WHAT YOU HAVE TO DO: Your task is to print the listing exactly as it stands.
---------- DATA BELOW ----------
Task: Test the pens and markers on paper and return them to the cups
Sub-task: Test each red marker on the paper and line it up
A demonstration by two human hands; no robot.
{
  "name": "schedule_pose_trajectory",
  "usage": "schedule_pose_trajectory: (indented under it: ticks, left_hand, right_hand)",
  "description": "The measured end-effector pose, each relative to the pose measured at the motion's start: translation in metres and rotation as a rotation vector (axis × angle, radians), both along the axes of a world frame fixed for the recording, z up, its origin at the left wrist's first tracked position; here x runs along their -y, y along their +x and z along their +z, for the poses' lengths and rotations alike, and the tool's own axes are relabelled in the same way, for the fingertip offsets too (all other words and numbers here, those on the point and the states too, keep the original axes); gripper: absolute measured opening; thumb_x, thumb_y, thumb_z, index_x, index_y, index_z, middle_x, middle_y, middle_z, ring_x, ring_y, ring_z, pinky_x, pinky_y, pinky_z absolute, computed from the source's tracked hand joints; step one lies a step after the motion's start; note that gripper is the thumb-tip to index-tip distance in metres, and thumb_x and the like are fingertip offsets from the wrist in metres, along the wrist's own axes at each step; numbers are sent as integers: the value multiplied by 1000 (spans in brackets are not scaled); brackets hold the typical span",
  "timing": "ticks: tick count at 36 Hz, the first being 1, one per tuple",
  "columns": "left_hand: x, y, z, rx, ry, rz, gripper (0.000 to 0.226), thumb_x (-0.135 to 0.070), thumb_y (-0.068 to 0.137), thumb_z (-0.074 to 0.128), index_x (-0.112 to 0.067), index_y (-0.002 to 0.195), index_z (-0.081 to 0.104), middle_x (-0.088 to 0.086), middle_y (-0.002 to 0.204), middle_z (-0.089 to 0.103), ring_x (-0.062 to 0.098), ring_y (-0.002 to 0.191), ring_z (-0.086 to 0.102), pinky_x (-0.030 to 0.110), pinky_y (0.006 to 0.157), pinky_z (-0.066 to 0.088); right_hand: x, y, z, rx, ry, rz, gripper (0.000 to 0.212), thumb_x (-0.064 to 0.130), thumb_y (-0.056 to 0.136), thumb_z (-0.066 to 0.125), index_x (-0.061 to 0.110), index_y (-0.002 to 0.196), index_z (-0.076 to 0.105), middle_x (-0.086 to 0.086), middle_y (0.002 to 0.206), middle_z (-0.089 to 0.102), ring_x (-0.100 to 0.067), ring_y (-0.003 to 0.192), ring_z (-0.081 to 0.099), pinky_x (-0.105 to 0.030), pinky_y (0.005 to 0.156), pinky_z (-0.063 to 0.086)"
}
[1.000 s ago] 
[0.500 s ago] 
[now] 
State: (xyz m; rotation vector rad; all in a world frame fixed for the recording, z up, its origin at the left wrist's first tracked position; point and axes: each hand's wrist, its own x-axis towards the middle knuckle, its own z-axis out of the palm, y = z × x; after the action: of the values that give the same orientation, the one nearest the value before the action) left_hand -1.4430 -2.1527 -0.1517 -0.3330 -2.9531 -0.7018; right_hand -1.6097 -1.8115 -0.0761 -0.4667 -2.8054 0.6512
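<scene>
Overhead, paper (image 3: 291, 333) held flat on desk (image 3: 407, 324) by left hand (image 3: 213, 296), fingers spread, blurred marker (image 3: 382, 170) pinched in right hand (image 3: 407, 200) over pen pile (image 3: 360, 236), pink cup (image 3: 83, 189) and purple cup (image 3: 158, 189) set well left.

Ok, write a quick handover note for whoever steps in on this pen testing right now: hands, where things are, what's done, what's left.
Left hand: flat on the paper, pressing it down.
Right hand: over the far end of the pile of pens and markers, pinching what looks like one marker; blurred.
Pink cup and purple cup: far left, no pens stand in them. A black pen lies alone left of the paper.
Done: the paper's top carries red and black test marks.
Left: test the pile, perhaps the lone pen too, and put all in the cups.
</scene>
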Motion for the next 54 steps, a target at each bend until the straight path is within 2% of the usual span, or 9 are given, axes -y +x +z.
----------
TASK RESULT:
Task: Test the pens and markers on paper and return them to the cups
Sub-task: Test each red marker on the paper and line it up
A demonstration by two human hands; no robot.
{
  "name": "schedule_pose_trajectory",
  "usage": "schedule_pose_trajectory: (indented under it: ticks, left_hand, right_hand)",
  "description": "The measured end-effector pose, each relative to the pose measured at the motion's start: translation in metres and rotation as a rotation vector (axis × angle, radians), both along the axes of a world frame fixed for the recording, z up, its origin at the left wrist's first tracked position; here x runs along their -y, y along their +x and z along their +z, for the poses' lengths and rotations alike, and the tool's own axes are relabelled in the same way, for the fingertip offsets too (all other words and numbers here, those on the point and the states too, keep the original axes); gripper: absolute measured opening; thumb_x, thumb_y, thumb_z, index_x, index_y, index_z, middle_x, middle_y, middle_z, ring_x, ring_y, ring_z, pinky_x, pinky_y, pinky_z absolute, computed from the source's tracked hand joints; step one lies a step after the motion's start; note that gripper is the thumb-tip to index-tip distance in metres, and thumb_x and the like are fingertip offsets from the wrist in metres, along the wrist's own axes at each step; numbers are sent as integers: the value multiplied by 1000 (spans in brackets are not scaled); brackets hold the typical span",
  "timing": "ticks: tick count at 36 Hz, the first being 1, one per tuple",
  "columns": "left_hand: x, y, z, rx, ry, rz, gripper (0.000 to 0.226), thumb_x (-0.135 to 0.070), thumb_y (-0.068 to 0.137), thumb_z (-0.074 to 0.128), index_x (-0.112 to 0.067), index_y (-0.002 to 0.195), index_z (-0.081 to 0.104), middle_x (-0.088 to 0.086), middle_y (-0.002 to 0.204), middle_z (-0.089 to 0.103), ring_x (-0.062 to 0.098), ring_y (-0.002 to 0.191), ring_z (-0.086 to 0.102), pinky_x (-0.030 to 0.110), pinky_y (0.006 to 0.157), pinky_z (-0.066 to 0.088); right_hand: x, y, z, rx, ry, rz, gripper (0.000 to 0.212), thumb_x (-0.064 to 0.130), thumb_y (-0.056 to 0.136), thumb_z (-0.066 to 0.125), index_x (-0.061 to 0.110), index_y (-0.002 to 0.196), index_z (-0.076 to 0.105), middle_x (-0.086 to 0.086), middle_y (0.002 to 0.206), middle_z (-0.089 to 0.102), ring_x (-0.100 to 0.067), ring_y (-0.003 to 0.192), ring_z (-0.081 to 0.099), pinky_x (-0.105 to 0.030), pinky_y (0.005 to 0.156), pinky_z (-0.063 to 0.086)"
}
[1.000 s ago] 
[0.500 s ago] 
[now] 
State: (xyz m; rotation vector rad; all in a world frame fixed for the recording, z up, its origin at the left wrist's first tracked position; point and axes: each hand's wrist, its own x-axis towards the middle knuckle, its own z-axis out of the palm, y = z × x; after the action: of the values that give the same orientation, the one nearest the value before the action) left_hand -1.4430 -2.1527 -0.1517 -0.3330 -2.9531 -0.7018; right_hand -1.6097 -1.8115 -0.0761 -0.4667 -2.8054 0.6512
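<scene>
Overhead, paper (image 3: 291, 333) held flat on desk (image 3: 407, 324) by left hand (image 3: 213, 296), fingers spread, blurred marker (image 3: 382, 170) pinched in right hand (image 3: 407, 200) over pen pile (image 3: 360, 236), pink cup (image 3: 83, 189) and purple cup (image 3: 158, 189) set well left.

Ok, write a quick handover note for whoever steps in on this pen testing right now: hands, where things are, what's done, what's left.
Left hand: flat on the paper, pressing it down.
Right hand: over the far end of the pile of pens and markers, pinching what looks like one marker; blurred.
Pink cup and purple cup: far left, no pens stand in them. A black pen lies alone left of the paper.
Done: the paper's top carries red and black test marks.
Left: test the pile, perhaps the lone pen too, and put all in the cups.
</scene>
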Motion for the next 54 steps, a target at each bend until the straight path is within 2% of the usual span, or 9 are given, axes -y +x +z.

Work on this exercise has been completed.